According to the study of Kauppila et al, the incidence of disc degeneration, advanced atherosclerotic manifestations, and stenosis of the ostia of the lumbar and middle sacral arteries all increased with age. After partial rank correlation analysis, keeping the effect of age constant, there was still a statistically significant association between the grade of disc degeneration and stenosis of the ostia of the arteries supplying the disc. The association was stronger at upper lumbar levels than at lower ones. They believed that stenosis of the ostia of segmental arteries played a part in lumbar disc degeneration. In a study of middle-aged Finnish males, Logistic regression analysis was used to evaluate the association between arterial stenosis in two-dimensional time-of-flight magnetic resonance angiography (2D TOF-MRA) and low back pain. In 43% subjects, all arteries were normal, whereas 57% had at least one stenosed artery. The left L4 artery was most often affected. The degree of arterial stenosis was associated with intensity, duration and frequency of low back pain. A cross-sectional observational study was carried out on 81 (66 women and 15 men) subjects. On CT scan, a positive correlation between degree of aortic wall calcification and disc degeneration score was found. Epidemiological studies showed that aging, high BMI, high LDLc, the risk factors of atherosclerosis correlated significantly with intervertebral disc degeneration.
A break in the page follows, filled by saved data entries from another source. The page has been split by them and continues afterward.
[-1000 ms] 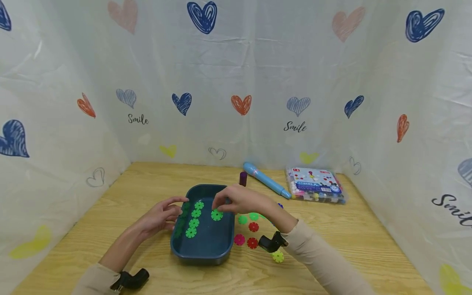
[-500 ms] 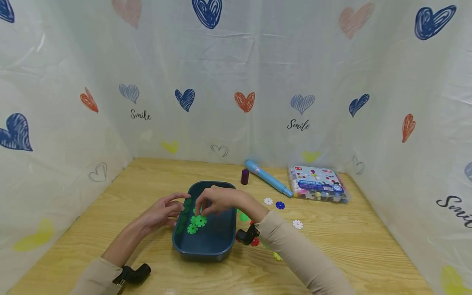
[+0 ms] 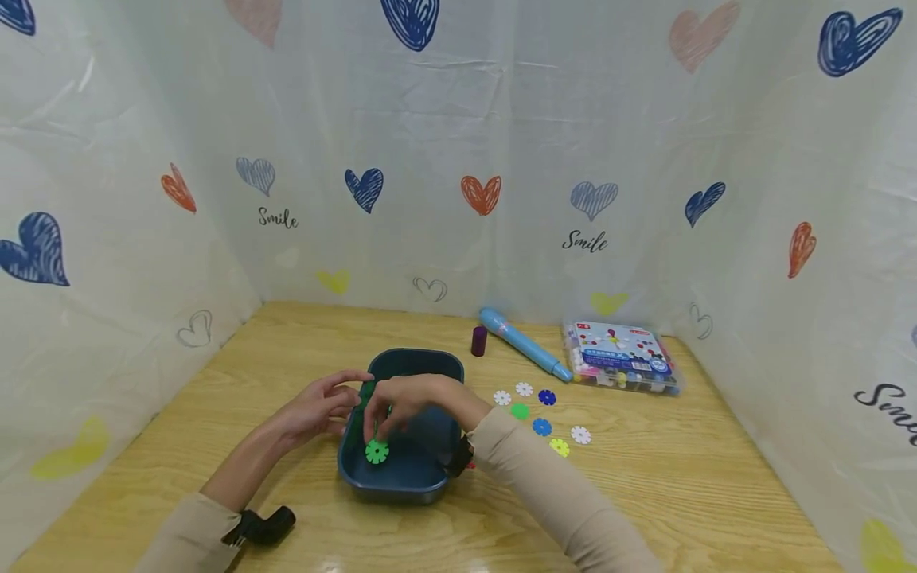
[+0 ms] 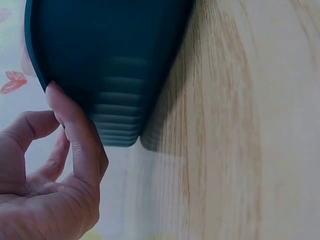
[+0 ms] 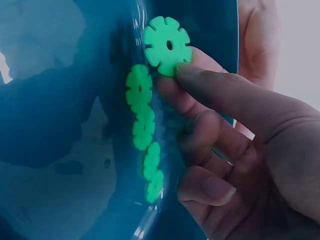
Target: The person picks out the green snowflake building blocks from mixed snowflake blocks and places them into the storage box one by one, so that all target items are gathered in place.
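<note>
A: Right wrist view shows it best: the right hand [image 5: 235,140] pinches a green disc [image 5: 167,45] between thumb and fingertips, low inside the tray [image 5: 60,125], beside a row of green discs [image 5: 144,131] along its wall.

B: And in the head view?

A: That disc [image 3: 376,451] sits at lower centre of the frame, in the tray's [image 3: 401,487] near-left part. A second ago it was held further right; since then the right hand [image 3: 396,402] has carried it across toward the row, so it looks about to be placed.

B: Left hand [image 3: 315,410]?

A: Fingers relaxed, thumb [image 4: 75,135] pressed on the tray's outer wall [image 4: 110,65]; it has not moved.

B: Around them?

A: More discs [image 3: 542,426] lie to the right, with a pen [image 3: 523,344] and box [image 3: 622,356] toward upper right.
</note>
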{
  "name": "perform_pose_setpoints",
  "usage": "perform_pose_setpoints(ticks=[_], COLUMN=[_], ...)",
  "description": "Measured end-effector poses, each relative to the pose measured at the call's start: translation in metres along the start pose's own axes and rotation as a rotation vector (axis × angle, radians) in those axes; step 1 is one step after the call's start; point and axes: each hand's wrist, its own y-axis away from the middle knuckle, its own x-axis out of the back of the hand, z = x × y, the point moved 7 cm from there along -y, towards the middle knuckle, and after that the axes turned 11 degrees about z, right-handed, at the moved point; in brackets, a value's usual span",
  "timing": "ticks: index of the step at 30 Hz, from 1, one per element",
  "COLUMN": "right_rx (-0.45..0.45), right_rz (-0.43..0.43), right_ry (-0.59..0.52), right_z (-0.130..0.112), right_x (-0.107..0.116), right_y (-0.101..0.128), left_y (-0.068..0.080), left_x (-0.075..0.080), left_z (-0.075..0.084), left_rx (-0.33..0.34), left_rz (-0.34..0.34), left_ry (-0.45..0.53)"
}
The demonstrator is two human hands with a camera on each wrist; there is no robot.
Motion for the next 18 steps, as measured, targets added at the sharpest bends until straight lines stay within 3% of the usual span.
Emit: perform_pose_setpoints(ticks=[11,18], right_rx=[-0.017,-0.017], right_rz=[-0.066,-0.053], right_ry=[0.006,0.037], right_z=[-0.0069,-0.0068], right_x=[-0.0093,-0.0088], right_y=[-0.0089,-0.0100], left_y=[-0.0010,-0.0005], left_x=[-0.0011,-0.0007], left_z=[0.0017,-0.0003], left_rx=[-0.019,-0.008], left_rz=[-0.014,-0.005], left_ry=[-0.011,-0.011])
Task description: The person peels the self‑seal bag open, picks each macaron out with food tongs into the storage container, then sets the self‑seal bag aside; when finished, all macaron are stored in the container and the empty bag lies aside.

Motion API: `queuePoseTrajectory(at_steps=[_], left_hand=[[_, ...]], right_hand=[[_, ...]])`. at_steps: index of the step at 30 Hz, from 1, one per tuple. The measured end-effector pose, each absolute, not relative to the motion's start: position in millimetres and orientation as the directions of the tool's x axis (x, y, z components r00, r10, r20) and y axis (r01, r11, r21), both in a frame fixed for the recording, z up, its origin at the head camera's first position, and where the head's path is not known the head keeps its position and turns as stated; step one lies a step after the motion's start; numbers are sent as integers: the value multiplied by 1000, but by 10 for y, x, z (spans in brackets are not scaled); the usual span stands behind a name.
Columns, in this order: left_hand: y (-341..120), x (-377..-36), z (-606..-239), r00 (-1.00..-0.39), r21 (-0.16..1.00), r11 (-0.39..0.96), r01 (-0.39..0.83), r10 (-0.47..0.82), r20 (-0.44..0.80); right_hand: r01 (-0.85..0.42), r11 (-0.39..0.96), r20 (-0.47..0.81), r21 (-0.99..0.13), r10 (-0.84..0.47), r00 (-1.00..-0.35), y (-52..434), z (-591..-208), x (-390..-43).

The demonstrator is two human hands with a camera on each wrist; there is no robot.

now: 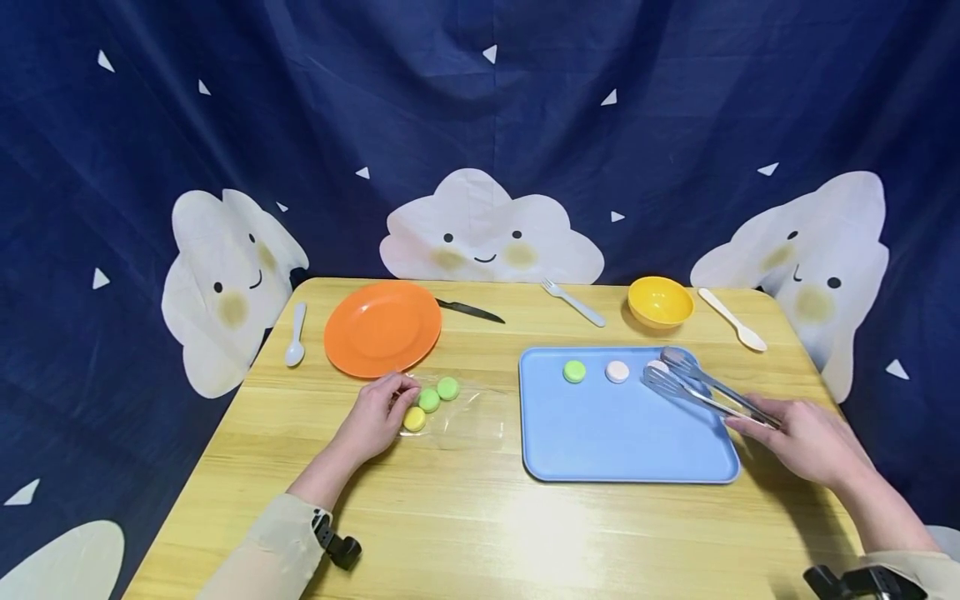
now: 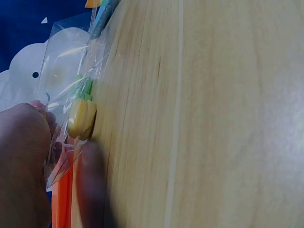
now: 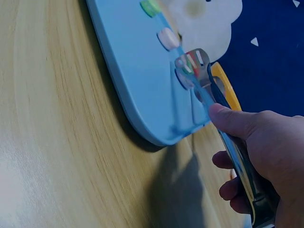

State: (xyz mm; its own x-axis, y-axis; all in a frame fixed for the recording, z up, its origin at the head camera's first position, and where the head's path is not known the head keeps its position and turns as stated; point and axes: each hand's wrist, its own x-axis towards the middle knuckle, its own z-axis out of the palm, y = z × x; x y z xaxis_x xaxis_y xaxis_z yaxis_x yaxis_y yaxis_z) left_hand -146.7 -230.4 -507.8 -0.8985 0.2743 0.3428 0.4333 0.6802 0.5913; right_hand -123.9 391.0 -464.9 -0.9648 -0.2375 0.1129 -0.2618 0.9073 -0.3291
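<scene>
My left hand (image 1: 378, 414) pinches the edge of a clear plastic bag (image 1: 457, 408) lying on the wooden table. A yellow macaron (image 1: 414, 418) and two green ones (image 1: 438, 394) are inside it. In the left wrist view my fingers (image 2: 28, 142) grip the bag (image 2: 66, 66) beside the yellow macaron (image 2: 81, 118). My right hand (image 1: 802, 435) grips metal tongs (image 1: 705, 387). The tong heads sit on either side of a pale macaron (image 1: 657, 366) on the blue tray (image 1: 622, 442). A green macaron (image 1: 574, 372) and a pinkish-white one (image 1: 617, 372) also lie on the tray.
An orange plate (image 1: 382, 327) sits behind my left hand, with a black knife (image 1: 471, 311) to its right and a pale spoon (image 1: 296, 333) to its left. Behind the tray are a fork (image 1: 573, 302), a yellow bowl (image 1: 660, 300) and a white spoon (image 1: 733, 319).
</scene>
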Motion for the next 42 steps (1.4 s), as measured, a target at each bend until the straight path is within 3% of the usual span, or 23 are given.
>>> queuePoseTrajectory(at_steps=[8,24,42], left_hand=[[-2321,-1476,-5107,-892,592,672,445,274,359],[-2325,-1470,-5115,-882,595,659,459,256,397],[-2297,-1463,-5127,-871,603,639,478,257,419]], right_hand=[[-261,901,124,-345,-232,-965,3613,-4528,-1219],[-534,761,286,-368,-454,-844,2716,-4427,-1239],[-607,715,193,-347,-579,-792,1875,-4655,-1353]])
The disc is a large and avascular tissue, and disc cells depend on blood vessels at their margins to supply nutrient and remove metabolic waste. So disturbances of blood supply may play an important role in the degeneration of intervertebral disc. Many studies have shown strong association between atherosclerosis and intervertebral disc degeneration. Furthermore, cardiovascular diseases and intervertebral disc degeneration share some similar risk factors, especially smoking as a separate one.